### WHAT IS REQUIRED
For every line below, set down an identical copy.

### INFORMATION
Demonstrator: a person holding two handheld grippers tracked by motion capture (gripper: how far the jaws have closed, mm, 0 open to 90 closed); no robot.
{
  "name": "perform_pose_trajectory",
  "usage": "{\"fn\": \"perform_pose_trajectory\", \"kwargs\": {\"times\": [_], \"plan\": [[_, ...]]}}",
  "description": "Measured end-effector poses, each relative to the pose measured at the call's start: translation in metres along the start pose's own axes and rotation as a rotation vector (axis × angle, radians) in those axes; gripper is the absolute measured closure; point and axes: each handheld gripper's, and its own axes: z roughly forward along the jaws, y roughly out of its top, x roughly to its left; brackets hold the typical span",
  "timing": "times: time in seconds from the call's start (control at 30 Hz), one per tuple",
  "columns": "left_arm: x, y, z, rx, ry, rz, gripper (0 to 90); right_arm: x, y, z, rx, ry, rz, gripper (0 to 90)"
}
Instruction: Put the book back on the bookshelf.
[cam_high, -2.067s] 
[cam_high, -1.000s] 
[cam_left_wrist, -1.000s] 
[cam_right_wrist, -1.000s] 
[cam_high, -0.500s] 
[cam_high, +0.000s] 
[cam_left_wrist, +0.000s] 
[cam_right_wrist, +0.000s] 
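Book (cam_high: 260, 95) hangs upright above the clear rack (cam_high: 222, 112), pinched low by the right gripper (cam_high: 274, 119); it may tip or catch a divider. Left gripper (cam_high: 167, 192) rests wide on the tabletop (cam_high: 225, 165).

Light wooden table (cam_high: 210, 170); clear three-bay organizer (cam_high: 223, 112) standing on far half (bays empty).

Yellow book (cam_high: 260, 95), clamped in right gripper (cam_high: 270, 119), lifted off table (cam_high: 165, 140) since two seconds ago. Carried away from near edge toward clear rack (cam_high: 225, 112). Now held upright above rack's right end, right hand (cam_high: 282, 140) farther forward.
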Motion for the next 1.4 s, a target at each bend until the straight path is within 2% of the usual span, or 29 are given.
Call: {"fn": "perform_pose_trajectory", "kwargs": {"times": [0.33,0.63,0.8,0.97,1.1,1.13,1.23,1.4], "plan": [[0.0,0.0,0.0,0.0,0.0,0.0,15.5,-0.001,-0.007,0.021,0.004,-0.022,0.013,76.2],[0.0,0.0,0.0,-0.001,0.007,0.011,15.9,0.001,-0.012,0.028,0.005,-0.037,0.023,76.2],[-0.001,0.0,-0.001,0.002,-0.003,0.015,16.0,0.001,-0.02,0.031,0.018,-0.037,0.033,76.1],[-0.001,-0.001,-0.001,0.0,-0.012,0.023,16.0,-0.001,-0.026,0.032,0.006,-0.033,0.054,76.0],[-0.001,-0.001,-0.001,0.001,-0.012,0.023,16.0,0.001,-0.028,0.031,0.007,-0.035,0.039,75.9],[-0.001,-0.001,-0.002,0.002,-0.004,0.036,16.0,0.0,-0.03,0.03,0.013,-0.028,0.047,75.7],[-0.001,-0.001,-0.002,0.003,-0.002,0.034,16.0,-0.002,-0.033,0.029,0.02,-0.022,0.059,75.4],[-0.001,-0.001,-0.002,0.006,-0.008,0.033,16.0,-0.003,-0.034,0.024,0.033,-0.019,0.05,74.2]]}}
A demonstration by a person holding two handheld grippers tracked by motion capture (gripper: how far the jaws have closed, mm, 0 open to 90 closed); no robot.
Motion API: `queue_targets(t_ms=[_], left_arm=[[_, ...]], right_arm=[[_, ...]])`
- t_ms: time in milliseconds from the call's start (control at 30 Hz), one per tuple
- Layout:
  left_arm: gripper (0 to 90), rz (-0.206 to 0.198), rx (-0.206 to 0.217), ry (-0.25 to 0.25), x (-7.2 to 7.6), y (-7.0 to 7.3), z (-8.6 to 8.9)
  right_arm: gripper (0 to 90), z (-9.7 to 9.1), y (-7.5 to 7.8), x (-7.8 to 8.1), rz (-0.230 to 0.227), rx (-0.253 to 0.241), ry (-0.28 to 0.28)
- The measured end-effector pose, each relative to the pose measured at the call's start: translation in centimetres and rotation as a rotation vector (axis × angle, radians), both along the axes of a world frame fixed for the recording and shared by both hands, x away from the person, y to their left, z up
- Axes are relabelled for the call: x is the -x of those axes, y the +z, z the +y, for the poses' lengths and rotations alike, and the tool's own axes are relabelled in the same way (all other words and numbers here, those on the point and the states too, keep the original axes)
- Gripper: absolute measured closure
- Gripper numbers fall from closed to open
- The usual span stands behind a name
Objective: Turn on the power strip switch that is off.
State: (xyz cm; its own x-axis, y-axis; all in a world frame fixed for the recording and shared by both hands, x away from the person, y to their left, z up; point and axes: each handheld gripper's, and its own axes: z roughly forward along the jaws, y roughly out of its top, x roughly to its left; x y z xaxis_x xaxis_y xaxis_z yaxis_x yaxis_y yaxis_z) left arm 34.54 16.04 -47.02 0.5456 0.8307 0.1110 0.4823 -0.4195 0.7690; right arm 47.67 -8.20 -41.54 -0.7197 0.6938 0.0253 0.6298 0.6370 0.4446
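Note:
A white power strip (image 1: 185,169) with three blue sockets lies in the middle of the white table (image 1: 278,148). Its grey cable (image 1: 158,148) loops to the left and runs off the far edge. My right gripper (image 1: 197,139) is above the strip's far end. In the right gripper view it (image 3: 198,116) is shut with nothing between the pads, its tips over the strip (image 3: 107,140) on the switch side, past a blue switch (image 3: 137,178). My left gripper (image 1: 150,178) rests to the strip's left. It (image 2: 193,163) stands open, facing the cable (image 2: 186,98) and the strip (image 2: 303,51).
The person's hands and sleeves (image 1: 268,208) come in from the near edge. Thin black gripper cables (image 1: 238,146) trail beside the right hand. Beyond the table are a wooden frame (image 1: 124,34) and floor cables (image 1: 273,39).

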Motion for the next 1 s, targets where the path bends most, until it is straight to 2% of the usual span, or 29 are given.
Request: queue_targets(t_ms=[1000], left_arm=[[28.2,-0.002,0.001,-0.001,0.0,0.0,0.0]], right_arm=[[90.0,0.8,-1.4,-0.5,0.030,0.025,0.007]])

### TASK RESULT
Demonstrator: a person holding two handheld grippers tracked by motion capture (gripper: how far the jaws have closed, mm, 0 open to 90 closed); no robot.
{
  "name": "perform_pose_trajectory",
  "usage": "{\"fn\": \"perform_pose_trajectory\", \"kwargs\": {\"times\": [_], \"plan\": [[_, ...]]}}",
  "description": "Measured end-effector poses, each relative to the pose measured at the call's start: translation in metres along the start pose's own axes and rotation as a rotation vector (axis × angle, radians) in those axes; gripper is the absolute measured closure; point and axes: each handheld gripper's, and its own axes: z roughly forward along the jaws, y roughly out of its top, x roughly to its left; brackets hold the typical span",
  "timing": "times: time in seconds from the call's start (control at 30 Hz), one per tuple",
  "columns": "left_arm: x, y, z, rx, ry, rz, gripper (0 to 90); right_arm: x, y, z, rx, ry, rz, gripper (0 to 90)"
}
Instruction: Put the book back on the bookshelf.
[cam_high, -2.067s] 
[cam_high, -1.000s] 
[cam_left_wrist, -1.000s] 
[cam_right_wrist, -1.000s] 
[cam_high, -0.500s] 
[cam_high, +0.000s] 
[cam_left_wrist, +0.000s] 
[cam_right_wrist, +0.000s] 
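Book (cam_high: 260, 95) hangs upright above the clear rack (cam_high: 222, 112), pinched low by the right gripper (cam_high: 274, 119); it may tip or catch a divider. Left gripper (cam_high: 167, 192) rests wide on the tabletop (cam_high: 225, 165).

Light wooden table (cam_high: 210, 170); clear three-bay organizer (cam_high: 223, 112) standing on far half (bays empty).

Yellow book (cam_high: 260, 95), clamped in right gripper (cam_high: 270, 119), lifted off table (cam_high: 165, 140) since two seconds ago. Carried away from near edge toward clear rack (cam_high: 225, 112). Now held upright above rack's right end, right hand (cam_high: 282, 140) farther forward.
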Motion for the next 1.4 s, a target at each bend until the straight path is within 2% of the usual span, or 29 are given.
Call: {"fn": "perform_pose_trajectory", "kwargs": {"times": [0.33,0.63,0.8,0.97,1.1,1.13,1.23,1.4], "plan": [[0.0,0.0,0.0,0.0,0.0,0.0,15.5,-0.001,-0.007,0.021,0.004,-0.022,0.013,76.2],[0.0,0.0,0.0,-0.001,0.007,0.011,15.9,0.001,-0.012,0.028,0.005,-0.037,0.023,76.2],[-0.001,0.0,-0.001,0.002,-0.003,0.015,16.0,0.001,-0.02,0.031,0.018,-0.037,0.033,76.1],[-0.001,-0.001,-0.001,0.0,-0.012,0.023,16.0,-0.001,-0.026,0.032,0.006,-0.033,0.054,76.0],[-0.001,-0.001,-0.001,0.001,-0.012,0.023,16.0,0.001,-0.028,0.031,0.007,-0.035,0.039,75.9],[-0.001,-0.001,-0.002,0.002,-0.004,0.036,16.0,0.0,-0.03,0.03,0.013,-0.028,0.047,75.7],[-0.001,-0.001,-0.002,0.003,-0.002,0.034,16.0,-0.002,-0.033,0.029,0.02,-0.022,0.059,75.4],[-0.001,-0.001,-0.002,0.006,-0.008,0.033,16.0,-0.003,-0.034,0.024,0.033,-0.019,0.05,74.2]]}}
A demonstration by a person holding two handheld grippers tracked by motion capture (gripper: how far the jaws have closed, mm, 0 open to 90 closed); no robot.
Motion API: `queue_targets(t_ms=[_], left_arm=[[_, ...]], right_arm=[[_, ...]])`
- t_ms: time in milliseconds from the call's start (control at 30 Hz), one per tuple
- Layout:
  left_arm: gripper (0 to 90), rz (-0.206 to 0.198), rx (-0.206 to 0.217), ry (-0.25 to 0.25), x (-7.2 to 7.6), y (-7.0 to 7.3), z (-8.6 to 8.9)
  right_arm: gripper (0 to 90), z (-9.7 to 9.1), y (-7.5 to 7.8), x (-7.8 to 8.1), rz (-0.230 to 0.227), rx (-0.253 to 0.241), ry (-0.28 to 0.28)
- The measured end-effector pose, each relative to the pose measured at the call's start: translation in centimetres and rotation as a rotation vector (axis × angle, radians), both along the axes of a world frame fixed for the recording and shared by both hands, x away from the person, y to their left, z up
- Axes are relabelled for the call: x is the -x of those axes, y the +z, z the +y, for the poses' lengths and rotations alike, and the tool's own axes are relabelled in the same way (all other words and numbers here, those on the point and the states too, keep the original axes)
- Gripper: absolute measured closure
- Gripper numbers fall from closed to open
- The usual span stands behind a name
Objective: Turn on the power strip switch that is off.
State: (xyz cm; its own x-axis, y-axis; all in a world frame fixed for the recording and shared by both hands, x away from the person, y to their left, z up; point and axes: each handheld gripper's, and its own axes: z roughly forward along the jaws, y roughly out of its top, x roughly to its left; x y z xaxis_x xaxis_y xaxis_z yaxis_x yaxis_y yaxis_z) left arm 34.54 16.04 -47.02 0.5456 0.8307 0.1110 0.4823 -0.4195 0.7690; right arm 47.67 -8.20 -41.54 -0.7197 0.6938 0.0253 0.6298 0.6370 0.4446
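Note:
A white power strip (image 1: 185,169) with three blue sockets lies in the middle of the white table (image 1: 278,148). Its grey cable (image 1: 158,148) loops to the left and runs off the far edge. My right gripper (image 1: 197,139) is above the strip's far end. In the right gripper view it (image 3: 198,116) is shut with nothing between the pads, its tips over the strip (image 3: 107,140) on the switch side, past a blue switch (image 3: 137,178). My left gripper (image 1: 150,178) rests to the strip's left. It (image 2: 193,163) stands open, facing the cable (image 2: 186,98) and the strip (image 2: 303,51).
The person's hands and sleeves (image 1: 268,208) come in from the near edge. Thin black gripper cables (image 1: 238,146) trail beside the right hand. Beyond the table are a wooden frame (image 1: 124,34) and floor cables (image 1: 273,39).
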
Motion for the next 1 s, targets where the path bends most, until it is straight to 2% of the usual span, or 29 are given.
Request: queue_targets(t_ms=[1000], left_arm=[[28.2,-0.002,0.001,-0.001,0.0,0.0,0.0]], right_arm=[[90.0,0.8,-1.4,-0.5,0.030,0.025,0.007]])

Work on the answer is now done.